Er speelt in die discussie ook nog mee of het rommelen met auto-software niet te gevaarlijk is. Het aanpassen van het besturingssysteem van je telefoon heeft bijvoorbeeld het risico dat je telefoongesprekken ineens wegvallen, en dat risico is voor jou. Maar hoe zit dat wanneer een auto ineens crasht en daarbij schade of zelfs slachtoffers maakt? Wie daar juridisch verantwoordelijk voor is, is op dit moment al een discussie op zichzelf, laat staan wanneer er straks andere partijen bij zijn betrokken.

Wel heeft de Amerikaanse toezichthouder gisteren besloten dat het aanpassen van auto-software volgens de wet legaal is.
 

Eigendom

Toch kun je je afvragen of auto’s niet alsnog open-source zouden moeten worden. Open source zegt namelijk dat je de volledige controle over je product hebt, waar je bij afgesloten software toch het idee hebt dat het niet ‘jouw’ product is.

Een goed voorbeeld daarvan is OpenWRT, een opensource besturingssysteem voorrouters dat perfect geschikt is voor oude modellen waarvoor geen patches meer worden uitgebracht. OpenWRT is tot op de dag vandaag één van de veiligste oplossingen voor verouderde routers.

Van wie is je domotica?

De vraag komt op van wie je domotica nu eigenlijk is

Dezelfde trend is op dit moment te zien in domotica. Veel IoT-producten zoals slimme thermostaten (bijvoorbeeld die van Nest) of lampen (de Hue-lampen) hebben een eigen API die weliswaar voor een deel open is voor ontwikkelaars, maar die nog steeds beperkte toegang tot een apparaat geeft. Een API uitbrengen wil niet zeggen dat je de software open maakt voor ontwikkelaars.

Dat betekent dat we langzaam maar zeker de controle over onze apparaten kwijtraken. De slimme lamp is niet echt van ons, maar we zijn ervoor afhankelijk van de grillen van het bedrijf erachter.

Dat laat op dit moment veel ruimte voor onduidelijkheid en onveiligheid. Volkswagen is het niet enige bedrijf dat onder vuur is komen liggen: Ook koelkasten van Siemens en Panasonic zouden sjoemelen met software, en er gaan geruchten dat ook stofzuigers frauderen.
 

Tussenoplossing

Software moet te controleren zijn door experts

Er is een tussenoplossing mogelijk, waarbij de software van autofabrikanten wél wordt opengesteld, maar alleen aan controleurs. Op die manier wordt gewaarborgd dat de code veilig blijft, maar ook dat er niet gesjoemeld kan worden.

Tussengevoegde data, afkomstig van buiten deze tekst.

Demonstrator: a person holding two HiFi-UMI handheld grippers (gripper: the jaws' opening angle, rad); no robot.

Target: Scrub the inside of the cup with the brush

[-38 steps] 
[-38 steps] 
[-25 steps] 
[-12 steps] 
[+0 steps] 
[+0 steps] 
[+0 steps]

Dat moet niet alleen gelden voor testsoftware, maar ook voor de beveiliging van de apparaten. Als je een slimme auto koopt, moet iemand de garantie kunnen geven dat die niet zomaar kan worden overgenomen. 100% veiligheid is nooit te garanderen, maar er moet een autoriteit zijn die die garantie kan geven.

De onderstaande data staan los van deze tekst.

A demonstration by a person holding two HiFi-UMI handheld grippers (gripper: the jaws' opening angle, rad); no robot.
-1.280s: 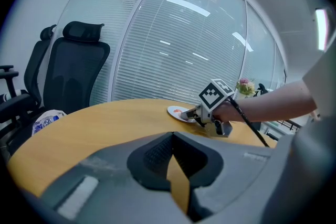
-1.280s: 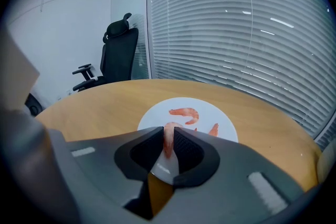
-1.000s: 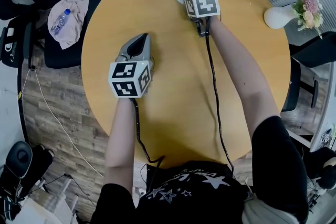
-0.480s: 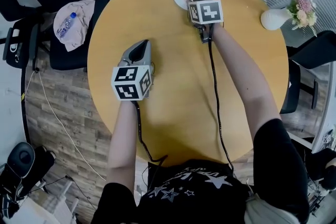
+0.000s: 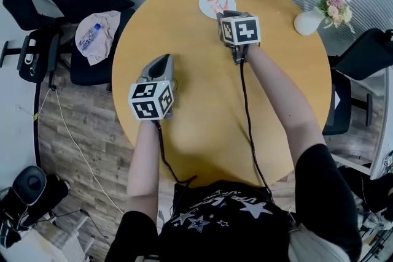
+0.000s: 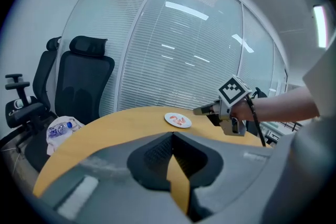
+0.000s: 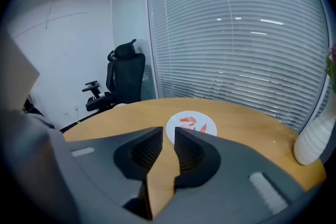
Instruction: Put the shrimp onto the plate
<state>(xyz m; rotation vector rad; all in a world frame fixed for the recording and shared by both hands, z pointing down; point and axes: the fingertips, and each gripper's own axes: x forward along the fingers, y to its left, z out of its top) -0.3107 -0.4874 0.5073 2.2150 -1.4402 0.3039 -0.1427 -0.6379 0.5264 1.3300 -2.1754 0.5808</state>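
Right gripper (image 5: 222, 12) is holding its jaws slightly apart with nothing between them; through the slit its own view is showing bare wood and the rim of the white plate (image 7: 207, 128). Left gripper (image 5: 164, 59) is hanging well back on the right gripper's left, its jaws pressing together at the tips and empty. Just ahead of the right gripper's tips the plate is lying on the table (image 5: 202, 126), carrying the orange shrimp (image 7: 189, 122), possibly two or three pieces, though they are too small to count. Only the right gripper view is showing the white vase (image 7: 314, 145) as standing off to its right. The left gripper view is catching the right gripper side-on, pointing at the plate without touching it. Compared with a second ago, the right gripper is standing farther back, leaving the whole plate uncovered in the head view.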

Tot slot moet ook te controleren zijn of de auto wel goed werkt. Je wilt toch wel zeker weten dat een auto wel echt een obstakel op de weg kan ontwijken.

Het is niet persé nodig dat iedereen alle code in kan zien – maar controleurs moeten die toegang wel krijgen. Met de toekomst van zelfrijdende auto’s in het vooruitzicht is strenge controle een absolute noodzaak.